Incarichi Ben Retribuiti ma Mai Svolti: Nuove Ombre sulla Cittadella Regionale della Calabria
Catanzaro – La Procura della Repubblica di Catanzaro ha acceso i riflettori su una nuova e inquietante ipotesi investigativa: incarichi conferiti a professionisti e consulenti, ben retribuiti con fondi pubblici, ma mai effettivamente svolti. Un sospetto che ha spinto gli inquirenti a ipotizzare il reato di peculato, dando il via a una serie di perquisizioni eseguite nei giorni scorsi dalla Guardia di Finanza, anche presso la Cittadella regionale, sede della Giunta della Calabria.
Al centro dell’indagine figura Antonino Daffinà, sub commissario straordinario alla depurazione, già indagato per corruzione impropria e turbativa d’asta. A lui è stato sequestrato materiale informatico ritenuto utile all’inchiesta, tra cui un cellulare e un computer.
Ma la rete delle presunte irregolarità si allarga. Tra i nomi emersi, spicca quello di Veronica Rigoni, segretaria particolare del presidente della Regione Calabria Roberto Occhiuto.

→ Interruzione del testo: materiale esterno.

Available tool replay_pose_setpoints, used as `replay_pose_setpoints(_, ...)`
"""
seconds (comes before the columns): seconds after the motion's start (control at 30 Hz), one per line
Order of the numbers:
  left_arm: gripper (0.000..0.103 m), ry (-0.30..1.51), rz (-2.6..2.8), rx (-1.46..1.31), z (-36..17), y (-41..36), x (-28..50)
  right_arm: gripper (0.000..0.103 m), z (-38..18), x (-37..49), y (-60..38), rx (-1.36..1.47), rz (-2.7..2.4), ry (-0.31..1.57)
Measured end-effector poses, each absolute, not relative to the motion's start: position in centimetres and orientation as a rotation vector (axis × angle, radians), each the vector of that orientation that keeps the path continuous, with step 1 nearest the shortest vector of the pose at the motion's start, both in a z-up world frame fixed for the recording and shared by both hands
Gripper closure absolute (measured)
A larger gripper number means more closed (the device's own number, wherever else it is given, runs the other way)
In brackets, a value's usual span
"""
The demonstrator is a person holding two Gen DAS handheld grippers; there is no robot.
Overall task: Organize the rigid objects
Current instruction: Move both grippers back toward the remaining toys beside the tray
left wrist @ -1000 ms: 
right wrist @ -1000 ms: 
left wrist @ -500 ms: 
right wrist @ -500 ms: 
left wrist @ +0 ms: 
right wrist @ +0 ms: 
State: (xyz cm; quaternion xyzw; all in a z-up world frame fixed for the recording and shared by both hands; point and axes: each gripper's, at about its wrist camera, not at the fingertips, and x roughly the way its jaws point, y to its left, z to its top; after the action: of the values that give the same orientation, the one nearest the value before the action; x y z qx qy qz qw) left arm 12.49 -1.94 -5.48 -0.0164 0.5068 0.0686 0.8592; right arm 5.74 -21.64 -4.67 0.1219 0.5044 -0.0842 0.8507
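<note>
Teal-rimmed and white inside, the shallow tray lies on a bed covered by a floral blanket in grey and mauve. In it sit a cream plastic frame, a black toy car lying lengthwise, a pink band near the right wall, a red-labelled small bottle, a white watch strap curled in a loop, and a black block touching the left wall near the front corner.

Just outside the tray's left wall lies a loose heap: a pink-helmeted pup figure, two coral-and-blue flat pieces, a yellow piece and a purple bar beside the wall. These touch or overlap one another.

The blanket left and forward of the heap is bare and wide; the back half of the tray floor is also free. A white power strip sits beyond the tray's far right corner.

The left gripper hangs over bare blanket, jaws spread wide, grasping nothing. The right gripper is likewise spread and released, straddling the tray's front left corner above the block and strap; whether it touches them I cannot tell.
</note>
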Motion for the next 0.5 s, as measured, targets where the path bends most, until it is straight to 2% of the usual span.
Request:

Rigoni avrebbe ricevuto un incarico nella struttura di Daffinà, pur non avendo, secondo l’ipotesi accusatoria, svolto le relative mansioni. Per lei la Procura contesta il reato di peculato, che implica un uso illecito di denaro pubblico da parte di un pubblico ufficiale o incaricato di pubblico servizio.
Nello stesso ufficio del sub commissario Daffinà avrebbero inoltre trovato spazio, in qualità di consulenti, Antonio Fortuna, giornalista, e Giulio Nicola Nardo, docente di Diritto processuale civile all’Università della Calabria. Anche questi incarichi sono finiti sotto la lente degli inquirenti, che intendono accertare se i compensi percepiti fossero giustificati da reali prestazioni lavorative.

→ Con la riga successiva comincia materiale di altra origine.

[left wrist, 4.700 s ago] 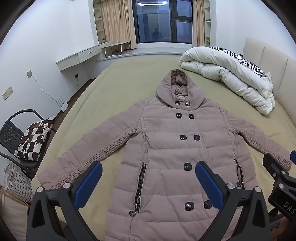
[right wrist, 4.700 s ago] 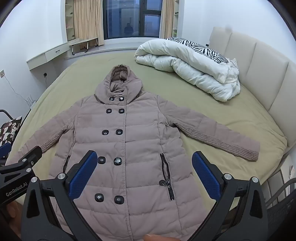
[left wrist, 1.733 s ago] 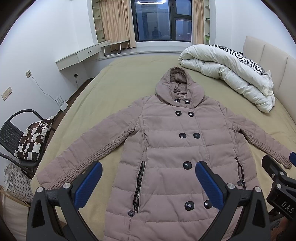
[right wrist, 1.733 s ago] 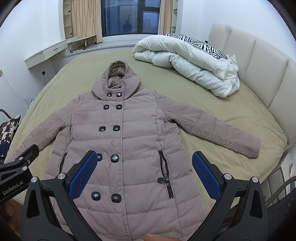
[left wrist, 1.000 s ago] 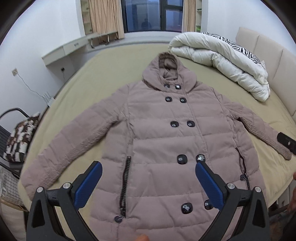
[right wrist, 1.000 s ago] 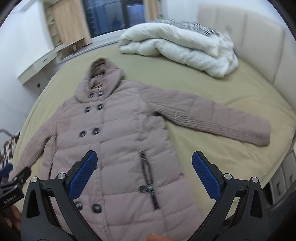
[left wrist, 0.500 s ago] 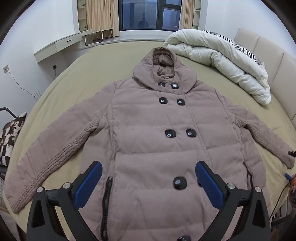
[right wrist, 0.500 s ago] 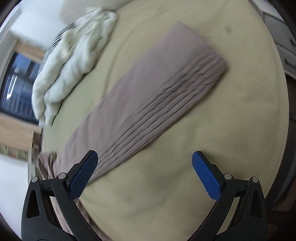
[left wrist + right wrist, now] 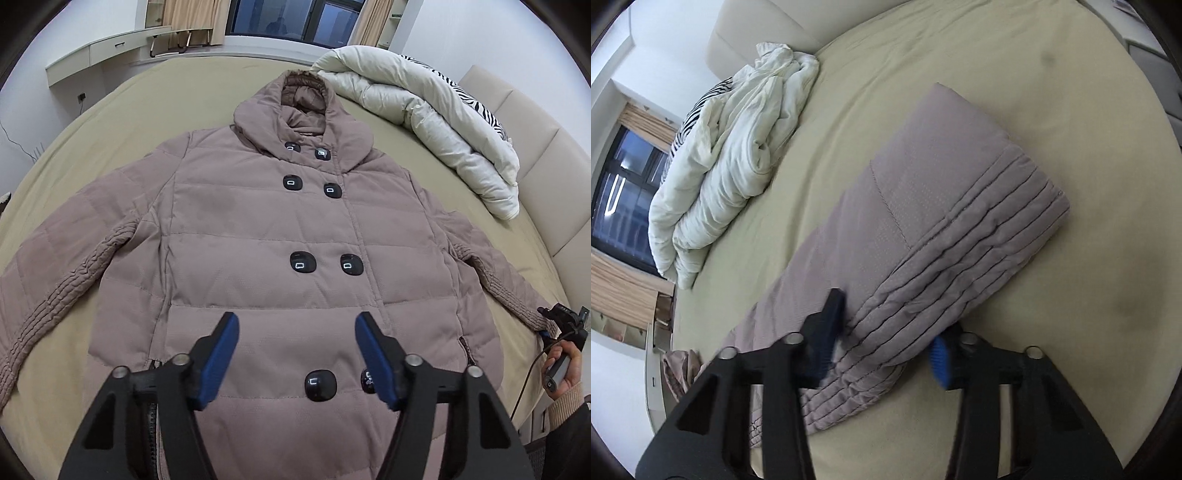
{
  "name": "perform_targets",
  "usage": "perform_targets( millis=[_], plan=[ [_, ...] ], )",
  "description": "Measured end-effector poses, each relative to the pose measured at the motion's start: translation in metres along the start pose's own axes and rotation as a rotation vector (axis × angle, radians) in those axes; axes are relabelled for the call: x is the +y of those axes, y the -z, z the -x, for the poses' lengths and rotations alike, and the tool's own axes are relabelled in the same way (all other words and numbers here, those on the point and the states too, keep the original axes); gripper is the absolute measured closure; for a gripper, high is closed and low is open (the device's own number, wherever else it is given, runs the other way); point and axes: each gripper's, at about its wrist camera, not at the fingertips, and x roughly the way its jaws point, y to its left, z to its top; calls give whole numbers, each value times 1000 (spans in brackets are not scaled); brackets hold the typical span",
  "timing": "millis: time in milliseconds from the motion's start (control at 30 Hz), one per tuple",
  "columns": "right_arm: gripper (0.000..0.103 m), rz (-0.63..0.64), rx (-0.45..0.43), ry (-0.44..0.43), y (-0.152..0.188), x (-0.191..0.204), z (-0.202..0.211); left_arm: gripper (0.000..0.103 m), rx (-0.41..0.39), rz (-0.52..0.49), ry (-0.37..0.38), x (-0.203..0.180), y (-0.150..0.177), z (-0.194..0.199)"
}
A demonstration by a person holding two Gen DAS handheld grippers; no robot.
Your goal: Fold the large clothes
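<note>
A taupe hooded puffer coat (image 9: pixel 258 229) lies face up on the bed, buttoned, both sleeves spread out. My left gripper (image 9: pixel 297 354) hovers over its lower front near a black button (image 9: pixel 319 384); its jaws are closing, with nothing gripped. In the right wrist view the coat's right sleeve (image 9: pixel 942 192) lies across the sheet. My right gripper (image 9: pixel 886 341) straddles its ribbed part, its jaws closing. One pad digs into the top of the fabric and the other meets its near edge, bunching the fabric between them. A hand (image 9: pixel 565 373) holds that gripper by the cuff.
A rolled white duvet (image 9: pixel 424 122) with a zebra-print side lies at the bed's far right, also the duvet (image 9: pixel 731 155) beyond the sleeve. A padded headboard (image 9: pixel 535 147) runs along the right. Bare olive sheet (image 9: pixel 1071 92) surrounds the sleeve. A wall shelf (image 9: pixel 103 48) stands by the window.
The left gripper has come lower and closer over the coat, and its jaws have narrowed. The right gripper swung out to the right sleeve, rolled, dropped, and its jaws closed in around the ribbed part.
</note>
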Motion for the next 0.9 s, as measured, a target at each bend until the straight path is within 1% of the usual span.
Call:
perform_targets(
  millis=[67, 100, 133, 200, 267, 300, 367, 400, 467, 533, 567, 633, 667, 733, 767, 800, 867, 900],
  plan=[
    [74, 59, -39, -4, 0, 13, 13, 41, -6, 9, 12, 3, -2, 2],
    [77, 102, -63, -9, 2, 24, 21, 44, -9, 17, 19, 6, -3, 4],
    [81, 136, -78, -12, 5, 33, 30, 49, -13, 25, 26, 8, -5, 5],
    [86, 266, -112, -40, 15, 77, 48, 50, -18, 39, 38, 13, -7, 8],
    [87, 443, -137, -91, 39, 132, 65, 50, -28, 63, 50, 20, -10, 12],
    [87, 537, -140, -124, 56, 161, 74, 50, -33, 81, 57, 24, -12, 14],
    [87, 726, -137, -194, 100, 219, 85, 50, -47, 111, 67, 32, -15, 18],
    [87, 798, -130, -224, 121, 238, 89, 49, -54, 126, 73, 37, -17, 20],
    [87, 950, -81, -296, 179, 283, 87, 48, -60, 156, 85, 46, -20, 22],
    [87, 1048, -21, -336, 232, 308, 77, 44, -57, 197, 106, 59, -22, 22],
    [87, 1079, 18, -343, 257, 318, 66, 44, -54, 211, 114, 64, -23, 21],
    [87, 1100, 122, -331, 297, 326, 40, 36, -43, 238, 133, 73, -26, 16],
    [86, 1116, 191, -297, 320, 328, 18, 34, -33, 250, 142, 78, -27, 12],
    [85, 1156, 271, -240, 357, 326, -13, 29, -13, 269, 160, 84, -28, 4],
    [85, 1159, 292, -253, 367, 321, -20, 28, 2, 277, 170, 85, -28, -1],
    [85, 1155, 291, -285, 372, 316, -21, 28, 17, 286, 186, 87, -29, -6],
    [82, 1163, 269, -340, 373, 309, -17, 26, 33, 299, 216, 87, -33, -15],
    [81, 1173, 267, -343, 370, 306, -14, 24, 38, 300, 233, 85, -37, -20]
  ],
)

Il quadro si complica ulteriormente con il coinvolgimento di Alfonsino Grillo, commissario straordinario del Parco delle Serre. Grillo risulta indagato per corruzione in concorso con Daffinà in un altro filone dell’indagine. A suo carico è stato emesso un decreto di sequestro e perquisizione, a conferma della gravità delle ipotesi investigative.
L’inchiesta, ancora in fase preliminare, solleva interrogativi pesanti sulla gestione delle risorse pubbliche e sulla trasparenza degli incarichi conferiti in ambienti istituzionali. Il rischio, concreto e già ipotizzato dagli inquirenti, è che la macchina pubblica regionale possa essere stata usata come veicolo di favori, compensi immotivati e clientelismi.
Ma Ora si attende l’esito degli approfondimenti da parte della Guardia di Finanza e l’eventuale sviluppo delle posizioni processuali degli indagati. La Regione Calabria, nel frattempo, osserva con preoccupazione l’evolversi di un’indagine che potrebbe avere ripercussioni non solo giudiziarie, ma anche politiche.